* **REQUIRED ACTION**:
Restate word for word the lines of the records below, starting at the line that contains "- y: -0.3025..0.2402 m" and ending at the line that contains "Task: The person", with both of those lines included and nothing else.

* **PROVIDED RECORDS**:
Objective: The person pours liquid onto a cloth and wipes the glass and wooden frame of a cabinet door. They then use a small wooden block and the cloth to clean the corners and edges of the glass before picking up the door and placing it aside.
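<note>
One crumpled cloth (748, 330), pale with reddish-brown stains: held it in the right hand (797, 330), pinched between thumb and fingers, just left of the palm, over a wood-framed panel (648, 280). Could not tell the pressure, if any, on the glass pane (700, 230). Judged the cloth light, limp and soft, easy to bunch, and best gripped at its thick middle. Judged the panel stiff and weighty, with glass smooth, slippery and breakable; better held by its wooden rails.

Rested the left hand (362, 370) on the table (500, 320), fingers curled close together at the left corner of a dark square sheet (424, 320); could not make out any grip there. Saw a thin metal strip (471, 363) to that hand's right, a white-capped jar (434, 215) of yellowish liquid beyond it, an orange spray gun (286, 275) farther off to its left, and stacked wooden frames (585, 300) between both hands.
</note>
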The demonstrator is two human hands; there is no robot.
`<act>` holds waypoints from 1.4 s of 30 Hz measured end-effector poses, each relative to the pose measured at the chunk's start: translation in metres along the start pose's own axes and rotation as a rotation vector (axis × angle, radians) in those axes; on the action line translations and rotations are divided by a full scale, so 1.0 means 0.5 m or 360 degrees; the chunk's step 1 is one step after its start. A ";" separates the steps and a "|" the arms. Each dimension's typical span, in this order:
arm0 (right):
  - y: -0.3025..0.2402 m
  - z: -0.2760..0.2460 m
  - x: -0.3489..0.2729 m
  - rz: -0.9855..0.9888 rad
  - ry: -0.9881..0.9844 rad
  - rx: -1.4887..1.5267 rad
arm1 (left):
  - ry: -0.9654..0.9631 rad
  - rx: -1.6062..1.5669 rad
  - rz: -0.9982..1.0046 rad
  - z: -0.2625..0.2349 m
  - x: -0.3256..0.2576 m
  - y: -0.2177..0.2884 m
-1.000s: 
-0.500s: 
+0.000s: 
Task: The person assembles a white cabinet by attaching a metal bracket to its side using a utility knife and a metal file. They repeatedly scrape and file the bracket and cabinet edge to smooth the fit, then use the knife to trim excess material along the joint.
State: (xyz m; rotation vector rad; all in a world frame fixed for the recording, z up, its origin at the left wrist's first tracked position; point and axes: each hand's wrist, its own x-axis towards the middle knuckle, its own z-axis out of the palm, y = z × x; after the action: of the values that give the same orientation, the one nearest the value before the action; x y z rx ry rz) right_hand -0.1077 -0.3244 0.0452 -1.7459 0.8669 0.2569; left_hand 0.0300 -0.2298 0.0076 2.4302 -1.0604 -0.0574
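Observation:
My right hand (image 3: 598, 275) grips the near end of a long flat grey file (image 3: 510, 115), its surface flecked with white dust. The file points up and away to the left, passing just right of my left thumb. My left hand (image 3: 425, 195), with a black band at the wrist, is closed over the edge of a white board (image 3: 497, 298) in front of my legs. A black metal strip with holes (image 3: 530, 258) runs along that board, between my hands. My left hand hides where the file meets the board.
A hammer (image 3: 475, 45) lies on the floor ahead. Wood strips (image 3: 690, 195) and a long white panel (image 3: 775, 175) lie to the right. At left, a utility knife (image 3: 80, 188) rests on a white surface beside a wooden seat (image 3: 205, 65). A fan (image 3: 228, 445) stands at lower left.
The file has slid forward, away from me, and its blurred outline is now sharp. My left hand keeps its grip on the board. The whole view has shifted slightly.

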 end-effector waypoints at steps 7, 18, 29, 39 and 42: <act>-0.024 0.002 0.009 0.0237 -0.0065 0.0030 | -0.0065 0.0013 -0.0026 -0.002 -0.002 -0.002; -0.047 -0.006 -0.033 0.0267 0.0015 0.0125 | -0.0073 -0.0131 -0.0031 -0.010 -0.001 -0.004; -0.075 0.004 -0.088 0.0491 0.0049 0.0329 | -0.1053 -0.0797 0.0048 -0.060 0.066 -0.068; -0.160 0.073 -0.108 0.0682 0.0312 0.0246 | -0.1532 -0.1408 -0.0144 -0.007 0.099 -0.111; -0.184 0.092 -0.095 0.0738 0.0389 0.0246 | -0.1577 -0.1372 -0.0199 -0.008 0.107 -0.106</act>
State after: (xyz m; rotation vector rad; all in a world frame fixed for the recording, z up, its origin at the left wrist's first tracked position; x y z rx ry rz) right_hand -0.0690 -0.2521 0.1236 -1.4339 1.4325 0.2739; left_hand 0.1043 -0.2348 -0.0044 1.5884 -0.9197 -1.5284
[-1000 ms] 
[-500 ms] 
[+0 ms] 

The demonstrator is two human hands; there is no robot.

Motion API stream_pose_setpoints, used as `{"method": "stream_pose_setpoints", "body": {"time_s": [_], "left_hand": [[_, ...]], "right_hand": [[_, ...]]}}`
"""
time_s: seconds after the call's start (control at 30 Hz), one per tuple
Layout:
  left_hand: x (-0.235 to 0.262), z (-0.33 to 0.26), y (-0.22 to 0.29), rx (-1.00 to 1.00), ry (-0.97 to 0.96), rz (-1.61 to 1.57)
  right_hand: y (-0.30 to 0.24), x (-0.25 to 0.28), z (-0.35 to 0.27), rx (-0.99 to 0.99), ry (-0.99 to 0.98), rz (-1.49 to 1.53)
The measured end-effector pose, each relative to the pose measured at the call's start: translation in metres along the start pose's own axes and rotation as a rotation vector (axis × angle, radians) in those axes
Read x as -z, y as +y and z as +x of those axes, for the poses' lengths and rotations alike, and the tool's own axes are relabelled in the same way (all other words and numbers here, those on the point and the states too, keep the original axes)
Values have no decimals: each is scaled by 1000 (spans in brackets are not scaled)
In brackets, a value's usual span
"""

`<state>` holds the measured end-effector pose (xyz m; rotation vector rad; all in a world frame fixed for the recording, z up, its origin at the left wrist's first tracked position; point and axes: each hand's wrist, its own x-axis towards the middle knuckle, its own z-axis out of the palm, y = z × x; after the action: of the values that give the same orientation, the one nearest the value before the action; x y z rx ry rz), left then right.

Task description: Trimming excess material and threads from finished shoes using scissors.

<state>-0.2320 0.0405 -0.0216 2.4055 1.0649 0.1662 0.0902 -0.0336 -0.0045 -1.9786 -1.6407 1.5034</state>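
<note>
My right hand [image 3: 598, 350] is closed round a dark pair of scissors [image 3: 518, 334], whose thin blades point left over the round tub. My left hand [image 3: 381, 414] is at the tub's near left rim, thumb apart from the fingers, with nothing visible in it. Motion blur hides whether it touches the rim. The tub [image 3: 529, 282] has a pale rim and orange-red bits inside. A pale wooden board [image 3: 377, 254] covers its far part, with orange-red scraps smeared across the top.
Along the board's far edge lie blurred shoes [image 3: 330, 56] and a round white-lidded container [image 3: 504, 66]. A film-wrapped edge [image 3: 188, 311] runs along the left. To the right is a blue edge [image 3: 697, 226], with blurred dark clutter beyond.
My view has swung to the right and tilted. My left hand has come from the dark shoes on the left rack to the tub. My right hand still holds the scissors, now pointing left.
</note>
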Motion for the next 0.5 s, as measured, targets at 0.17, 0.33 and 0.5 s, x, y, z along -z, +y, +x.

* **EXPECTED ANSWER**:
  - y: -0.3025..0.2402 m
  - z: -0.2760..0.2460 m
  - x: -0.3489..0.2729 m
  - rz: -0.9855..0.9888 rad
  - ry: -0.9881..0.9844 rad
  - rx: -1.4887..1.5267 rad
arm1 (left):
  - ry: -0.9654..0.9631 rad
  - rx: -1.6062..1.5669 rad
  - rz: -0.9982..1.0046 rad
  - z: -0.2625..0.2349 m
  - x: -0.3256..0.2576 m
  - y: -0.2177..0.2884 m
-1.000s: 
-0.500s: 
+0.000s: 
Task: The person assembles a white cabinet by attaching a metal bracket to its side using a utility knife and a metal file. They repeatedly scrape and file the bracket and cabinet edge to smooth the fit, then use the knife to trim excess material along the joint.

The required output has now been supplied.